In May 2026, local entrepreneur Arthur Helmick announced that movies would soon be returning to the Dover Mall. The new Dover Movies 14, set to open later in the year, would occupy the space previously vacated by AMC, but rebuilt to modern standards. Helmick, who also owns the competing theaters in Middletown and Milford, explained "We put good money into this local theater and it’s going to be a completely new experience. I know everyone was unhappy with how AMC was running things..." The new theater features several amenities new to Dover, including laser projection, heated recliner seats, and self-serve concessions.

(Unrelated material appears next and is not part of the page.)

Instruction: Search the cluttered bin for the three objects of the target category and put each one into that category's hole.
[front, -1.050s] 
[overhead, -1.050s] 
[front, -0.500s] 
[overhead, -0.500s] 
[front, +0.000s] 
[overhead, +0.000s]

The reopening of the theater is part of a recent focus by the mall to recruit more local operators and entertainment-focused tenants, such as the Go Playland children's attraction, Jump Zone, and HobbyNexus.

Furniture & More will close its anchor store at the Dover Mall by the end of 2026, citing a "heavily competitive market for the middle-level customer".

As of mid-2026, the Dover Mall contains a total of 54 retail tenants, including 7 counter-service restaurants.